Analysis and Research of AR Services Implementation
https://doi.org/10.31854/1813-324X-2026-12-3-35-43
EDN: ZBQLJP
Abstract
Today, many services are emerging that transmit augmented reality traffic in real time. This leads to the complex task of formulating metrics for evaluating augmented reality services. This article examines a comparison of wireless augmented reality technologies for a mobile application. This leads to the difficult task of generating indicators that have the greatest impact on assessing the quality of augmented reality services. In this study, a comprehensive assessment of the quality of perception using subjective and objective methods was carried out for various wireless technologies used to provide augmented reality services through a mobile application. The application is highlighted, geographically distributed across different cities. The analysis of network parameters was performed and the results of calculations of the Hearst parameter and subjective quality assessment for various wireless technologies and different user densities were obtained. The relationship between subjective and objective assessments of the quality of augmented reality services has been established. The relevance of this work is determined by the need to determine subjective assessments and the Hurst exponent depending on the wireless augmented reality technologies used.

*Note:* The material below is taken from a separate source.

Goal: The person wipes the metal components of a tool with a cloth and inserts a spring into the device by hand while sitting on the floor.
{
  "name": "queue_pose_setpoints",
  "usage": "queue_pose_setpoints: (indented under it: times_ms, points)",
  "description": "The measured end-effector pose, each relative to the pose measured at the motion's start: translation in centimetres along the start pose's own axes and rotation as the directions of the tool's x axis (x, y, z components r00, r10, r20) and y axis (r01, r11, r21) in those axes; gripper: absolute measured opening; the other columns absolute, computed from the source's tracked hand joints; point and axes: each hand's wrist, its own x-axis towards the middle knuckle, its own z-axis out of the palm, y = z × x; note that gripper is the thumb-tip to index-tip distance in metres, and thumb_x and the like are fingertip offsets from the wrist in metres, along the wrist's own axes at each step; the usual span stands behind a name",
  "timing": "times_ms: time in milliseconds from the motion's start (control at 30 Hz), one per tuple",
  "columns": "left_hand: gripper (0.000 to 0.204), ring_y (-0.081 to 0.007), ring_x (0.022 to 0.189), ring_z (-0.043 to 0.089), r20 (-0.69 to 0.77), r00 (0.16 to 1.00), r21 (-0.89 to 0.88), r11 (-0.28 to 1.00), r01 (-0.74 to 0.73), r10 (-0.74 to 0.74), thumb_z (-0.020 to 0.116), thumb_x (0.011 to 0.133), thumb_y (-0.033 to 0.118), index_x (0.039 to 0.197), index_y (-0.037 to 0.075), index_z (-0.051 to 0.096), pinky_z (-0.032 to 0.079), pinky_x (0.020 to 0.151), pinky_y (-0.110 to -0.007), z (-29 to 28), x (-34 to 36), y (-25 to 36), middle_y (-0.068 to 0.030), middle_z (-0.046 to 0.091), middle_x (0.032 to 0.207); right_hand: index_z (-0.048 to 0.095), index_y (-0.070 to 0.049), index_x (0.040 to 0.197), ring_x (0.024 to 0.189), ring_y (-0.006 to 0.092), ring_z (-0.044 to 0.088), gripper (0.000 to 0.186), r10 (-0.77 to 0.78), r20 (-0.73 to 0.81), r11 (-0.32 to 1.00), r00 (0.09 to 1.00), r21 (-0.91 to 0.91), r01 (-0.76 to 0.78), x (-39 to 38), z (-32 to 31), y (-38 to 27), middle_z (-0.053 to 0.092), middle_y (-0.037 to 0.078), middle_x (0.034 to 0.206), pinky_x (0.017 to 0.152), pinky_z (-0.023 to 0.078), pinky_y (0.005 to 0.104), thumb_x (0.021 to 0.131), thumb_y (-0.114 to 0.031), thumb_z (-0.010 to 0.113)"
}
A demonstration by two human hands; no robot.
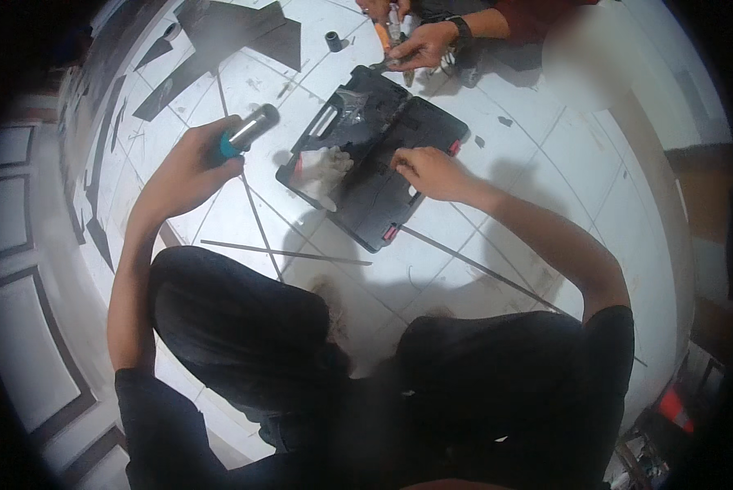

Method. When processing the experimental results, the method of analyzing the variance graph was used.
The results are substantiated and can be added to the network characteristics for evaluating the performance of a mobile augmented reality application.
The novelty of the obtained results lies in the fact that an approach to assessing the quality of augmented reality services is considered, based on the established relationship between subjective assessments and the Hurst exponent.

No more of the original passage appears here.